Como dice el proverbio: la venganza es un plato que se sirve frío. Extremadamente frío, en el caso que nos ocupa. “El renacido”, basada en hechos reales y en la libre adaptación de la novela del mismo título de Michael Punke
El renacido es la historia de supervivencia y venganza de Hugh Glass, un reconocido explorador norteamericano de principios del siglo XIX que, después del brutal enfrentamiento con un oso, es abandonado por sus compañeros de expedición, moribundo. Un hombre al borde del abismo, en pleno invierno extremo, luchando en solitario contra las fuerzas de la naturaleza, movido únicamente por su afán de venganza.
Después de conseguir el año pasado el mayor éxito de su carrera con Birdman, ganadora de cuatro Premios Oscar (incluyendo Mejor Película y Mejor Director), el cineasta mexicano Alejandro González Iñárritu regresa con un género inédito, en apariencia, en su filmografía: un western. La historia transcurre en 1823, cuando el interior de los actuales Estados Unidos era una encrucijada de culturas, entre norteamericanos, europeos y cientos de tribus nativas. Un territorio salvaje en el que unos y otros se relacionan entre sí, comercian y luchan por sobrevivir. Como el Tarantino de Los odiosos ocho, Iñárritu describe los inicios de Norteamérica como una historia construida sobre cimientos de ceniza, sangre y pólvora. Sin embargo, utiliza este contexto como excusa para introducir elementos característicos de su cine y, al mismo tiempo, reivindicar su identidad de autor.
En El renacido, como sucedía en sus dos anteriores películas, la fallida Biutiful y Birdman, Iñárritu coloca abruptamente a un personaje omnipresente en busca de redención, y nos agarra con fuerza para que le acompañemos en un viaje físico y emocional en el que hallará el significado de la existencia. Si su anterior film destacaba en el apartado técnico por un excepcional falso plano secuencia, aquí el preciosismo habitual de este perfeccionista realizador se muestra a través de unas secuencias con muy pocos cortes, especialmente las referidas a los enfrentamientos entre los colonos y los nativos, donde la cámara se mantiene siempre muy cercana a los personajes, pasando constantemente de unos a otros. Se trata de una experiencia inmersiva que intenta envolver al espectador, al estilo de la realidad virtual. Sin embargo, estos excesos formales de la realización hacen que, a medida que avanza la historia, nos sintamos “fuera” de la misma, reduciendo el asunto a una mera contemplación ampliada.

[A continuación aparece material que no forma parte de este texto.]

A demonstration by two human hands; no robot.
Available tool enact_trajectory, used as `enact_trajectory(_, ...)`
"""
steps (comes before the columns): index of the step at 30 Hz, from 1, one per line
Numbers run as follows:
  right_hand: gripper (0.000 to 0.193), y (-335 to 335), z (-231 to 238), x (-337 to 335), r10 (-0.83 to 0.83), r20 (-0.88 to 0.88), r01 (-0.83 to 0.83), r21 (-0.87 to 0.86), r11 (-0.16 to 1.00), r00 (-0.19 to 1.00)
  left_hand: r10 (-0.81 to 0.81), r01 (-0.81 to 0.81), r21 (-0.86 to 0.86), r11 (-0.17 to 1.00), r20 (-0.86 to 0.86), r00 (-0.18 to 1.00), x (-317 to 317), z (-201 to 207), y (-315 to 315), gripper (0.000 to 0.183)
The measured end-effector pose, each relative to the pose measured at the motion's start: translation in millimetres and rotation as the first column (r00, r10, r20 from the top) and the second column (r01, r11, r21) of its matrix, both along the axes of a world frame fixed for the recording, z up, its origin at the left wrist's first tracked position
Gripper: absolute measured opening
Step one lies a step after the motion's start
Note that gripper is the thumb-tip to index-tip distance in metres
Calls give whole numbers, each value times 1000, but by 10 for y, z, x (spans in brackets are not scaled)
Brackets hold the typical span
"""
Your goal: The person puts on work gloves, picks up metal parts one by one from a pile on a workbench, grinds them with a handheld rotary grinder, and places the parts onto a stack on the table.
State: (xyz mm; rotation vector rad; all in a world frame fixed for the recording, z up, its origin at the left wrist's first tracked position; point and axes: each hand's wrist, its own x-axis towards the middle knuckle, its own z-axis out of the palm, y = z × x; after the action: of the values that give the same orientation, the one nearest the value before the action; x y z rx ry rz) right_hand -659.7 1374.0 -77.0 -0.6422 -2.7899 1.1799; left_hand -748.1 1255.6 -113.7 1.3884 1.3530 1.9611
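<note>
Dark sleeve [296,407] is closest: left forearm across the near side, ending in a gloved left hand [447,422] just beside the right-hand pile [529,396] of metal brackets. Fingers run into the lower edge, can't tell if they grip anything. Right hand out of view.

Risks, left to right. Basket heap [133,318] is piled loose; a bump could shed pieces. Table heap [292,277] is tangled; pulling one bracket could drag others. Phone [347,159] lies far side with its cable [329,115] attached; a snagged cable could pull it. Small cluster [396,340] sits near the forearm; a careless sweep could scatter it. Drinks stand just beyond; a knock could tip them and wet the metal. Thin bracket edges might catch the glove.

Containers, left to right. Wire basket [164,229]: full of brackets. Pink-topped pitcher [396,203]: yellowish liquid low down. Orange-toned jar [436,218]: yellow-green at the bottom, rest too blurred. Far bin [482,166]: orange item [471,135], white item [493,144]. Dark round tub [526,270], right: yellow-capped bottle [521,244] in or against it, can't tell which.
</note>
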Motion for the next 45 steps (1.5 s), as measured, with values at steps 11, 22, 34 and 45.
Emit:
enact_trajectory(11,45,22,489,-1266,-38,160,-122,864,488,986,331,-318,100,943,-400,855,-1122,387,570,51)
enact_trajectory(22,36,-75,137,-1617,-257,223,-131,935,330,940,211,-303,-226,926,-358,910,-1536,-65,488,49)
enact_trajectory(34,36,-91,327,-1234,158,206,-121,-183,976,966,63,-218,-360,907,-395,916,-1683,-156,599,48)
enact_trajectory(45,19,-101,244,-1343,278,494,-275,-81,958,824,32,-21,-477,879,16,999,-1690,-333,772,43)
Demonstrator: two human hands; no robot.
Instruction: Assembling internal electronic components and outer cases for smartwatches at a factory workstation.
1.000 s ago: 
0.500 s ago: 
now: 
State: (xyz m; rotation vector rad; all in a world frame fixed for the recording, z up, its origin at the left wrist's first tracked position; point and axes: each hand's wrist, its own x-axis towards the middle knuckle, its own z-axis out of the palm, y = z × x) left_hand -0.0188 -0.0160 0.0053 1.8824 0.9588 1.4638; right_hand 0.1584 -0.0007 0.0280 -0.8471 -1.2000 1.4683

En este sentido, fiel a su ambición, Iñárritu ha perseguido romper el muro de la actuación y que tanto el equipo técnico como los actores y por extensión, los espectadores, se transporten de manera casi física al interior de las imágenes. Rodada únicamente con luz natural, sin ningún apoyo artificial, gracias al genial trabajo del director de fotografía Emmanuel Lubezki (Gravity, El árbol de la vida), en localizaciones nevadas de Calgary (Canadá) y en Ushuaia (Patagonia argentina), el equipo de grabación tuvo que sufrir temperaturas cercanas a los treinta grados bajo cero, fuertes vientos y pocas horas de luz. El resultado técnico es excepcional, efectivamente, pero aunque busca el verismo, asistimos a una mera representación, excesivamente calculada y, valga la redundancia, fría.
Leonardo DiCaprio interpreta al protagonista y consigue expresar emociones complejas, como miedo, desolación o rabia, prácticamente sin decir una palabra en buena parte del metraje, sólo con su cuerpo y su mirada. Seguramente no está a la altura de sus trabajos con Martin Scorsese, ni Glass ni tiene la enjundia del Cobb de Inception (Origen, 2010), pero con su esforzada interpretación consigue que sintamos el vértigo ante las adversidades que encuentra en su camino. Su experiencia (meta)física, agotadora, nos pone a prueba como espectadores y, en ocasiones, como en los innecesarios flashbacks, raya la fatiga.
Sin embargo, El renacido es una película preciosa, digna de (ad)mirar. Iñárritu despoja el cuerpo narrativo de la historia para ofrecer una obra poética, contemplativa, en la línea del cine de Terrence Malick, Andréi Tarkovski y el Akira Kurosawa de Dersu Uzala (El Cazador, 1975). Como en las historias de hombres que luchan contra las fuerzas masivas de la naturaleza, la película muestra la necesidad de encontrar cierto deseo existencial para seguir luchando. El personaje de DiCaprio lo descubre en la situación más extrema. Como dice el proverbio, en el dolor más profundo es donde emerge la belleza.